LABELS_PATH = "filtered_birds_df.csv"
DATA_PATH = "audiodata/wav"

NB_SPECIES = 527

DEVICE = 'cuda' if torch.cuda.is_available() else 'cpu'

In [3]:
df = pd.read_csv(LABELS_PATH)

In [4]:
df.head()

Unnamed: 0,iD,quality,length,country,url,birdName
0,548389,A,59,United Kingdom,www.xeno-canto.org/548389/download,Sturnus vulgaris
1,546936,A,32,France,www.xeno-canto.org/546936/download,Sturnus vulgaris
2,546935,A,65,France,www.xeno-canto.org/546935/download,Sturnus vulgaris
3,543800,A,36,Sweden,www.xeno-canto.org/543800/download,Sturnus vulgaris
4,542770,A,44,Poland,www.xeno-canto.org/542770/download,Sturnus vulgaris


In [5]:
class Transfer_Cnn6(nn.Module):
    def __init__(self, sample_rate, window_size, hop_size, mel_bins, fmin, 
        fmax, classes_num, freeze_base):
        """Classifier for a new task using pretrained Cnn14 as a sub module.
        """
        super(Transfer_Cnn6, self).__init__()
        audioset_classes_num = 527
        
        self.base = Cnn6(sample_rate, window_size, hop_size, mel_bins, fmin, 
            fmax, audioset_classes_num)

        # Transfer to another task layer
        self.fc_transfer = nn.Linear(512, classes_num, bias=True)

        if freeze_base:
            # Freeze AudioSet pretrained layers
            for param in self.base.parameters():
                param.requires_grad = False

        self.init_weights()

    def init_weights(self):
        init_layer(self.fc_transfer)

    def load_from_pretrain(self, pretrained_checkpoint_path):
        checkpoint = torch.load(pretrained_checkpoint_path, map_location=torch.device(DEVICE))
        self.base.load_state_dict(checkpoint['model'])

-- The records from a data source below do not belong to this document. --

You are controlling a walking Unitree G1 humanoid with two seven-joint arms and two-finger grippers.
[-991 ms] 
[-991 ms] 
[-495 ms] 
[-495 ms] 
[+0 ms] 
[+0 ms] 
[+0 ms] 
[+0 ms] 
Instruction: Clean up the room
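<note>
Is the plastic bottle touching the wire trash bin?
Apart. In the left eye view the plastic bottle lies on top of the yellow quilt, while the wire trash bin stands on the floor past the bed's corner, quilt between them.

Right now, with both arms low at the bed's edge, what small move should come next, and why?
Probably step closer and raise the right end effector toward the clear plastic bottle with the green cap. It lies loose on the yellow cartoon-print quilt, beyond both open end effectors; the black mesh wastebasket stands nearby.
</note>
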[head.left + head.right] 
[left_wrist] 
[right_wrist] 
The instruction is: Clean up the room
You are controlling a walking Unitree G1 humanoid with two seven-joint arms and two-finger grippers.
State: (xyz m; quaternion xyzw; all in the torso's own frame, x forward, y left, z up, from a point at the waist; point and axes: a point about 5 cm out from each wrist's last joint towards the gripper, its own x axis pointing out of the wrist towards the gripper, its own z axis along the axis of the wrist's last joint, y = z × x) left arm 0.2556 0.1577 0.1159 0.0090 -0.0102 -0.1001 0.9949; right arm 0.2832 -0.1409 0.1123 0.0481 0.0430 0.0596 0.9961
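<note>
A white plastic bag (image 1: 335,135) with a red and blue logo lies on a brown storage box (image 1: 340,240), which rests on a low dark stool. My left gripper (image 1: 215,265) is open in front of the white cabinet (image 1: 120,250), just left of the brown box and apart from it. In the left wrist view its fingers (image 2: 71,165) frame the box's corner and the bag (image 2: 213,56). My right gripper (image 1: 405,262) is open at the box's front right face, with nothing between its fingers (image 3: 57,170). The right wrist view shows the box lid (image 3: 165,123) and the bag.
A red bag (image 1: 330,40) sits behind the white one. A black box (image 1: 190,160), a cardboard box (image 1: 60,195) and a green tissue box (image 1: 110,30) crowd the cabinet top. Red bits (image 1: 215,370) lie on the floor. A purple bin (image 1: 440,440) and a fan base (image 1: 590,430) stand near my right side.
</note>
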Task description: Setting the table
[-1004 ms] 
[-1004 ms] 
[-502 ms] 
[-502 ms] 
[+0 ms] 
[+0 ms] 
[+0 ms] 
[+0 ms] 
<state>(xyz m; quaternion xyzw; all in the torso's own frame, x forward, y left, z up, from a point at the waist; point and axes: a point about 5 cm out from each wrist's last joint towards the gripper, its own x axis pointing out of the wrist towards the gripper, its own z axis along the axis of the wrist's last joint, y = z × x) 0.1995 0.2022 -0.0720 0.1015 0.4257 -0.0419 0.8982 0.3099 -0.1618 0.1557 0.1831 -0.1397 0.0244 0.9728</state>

    def forward(self, input, mixup_lambda=None):
        """Input: (batch_size, data_length)
        """
        output_dict = self.base(input, mixup_lambda)
        embedding = output_dict['embedding']

        clipwise_output =  torch.log_softmax(self.fc_transfer(embedding), dim=-1)
        output_dict['clipwise_output'] = clipwise_output
 
        return output_dict

In [6]:
window_size = 1024
hop_size = 320
mel_bins = 64
fmin = 50
fmax = 14000
model_type = MODEL_TYPE
pretrained_checkpoint_path = MODEL_PATH
freeze_base = False

sample_rate = 14000
classes_num = NB_SPECIES
pretrain = True if pretrained_checkpoint_path else False

In [7]:
# Model
Model = eval(model_type)
model = Model(sample_rate, window_size, hop_size, mel_bins, fmin, fmax, 
    classes_num)#, freeze_base)

print(model)

# Load pretrained model
# if pretrain:
#     logging.info('Load pretrained model from {}'.format(pretrained_checkpoint_path))
#     model.load_from_pretrain(pretrained_checkpoint_path)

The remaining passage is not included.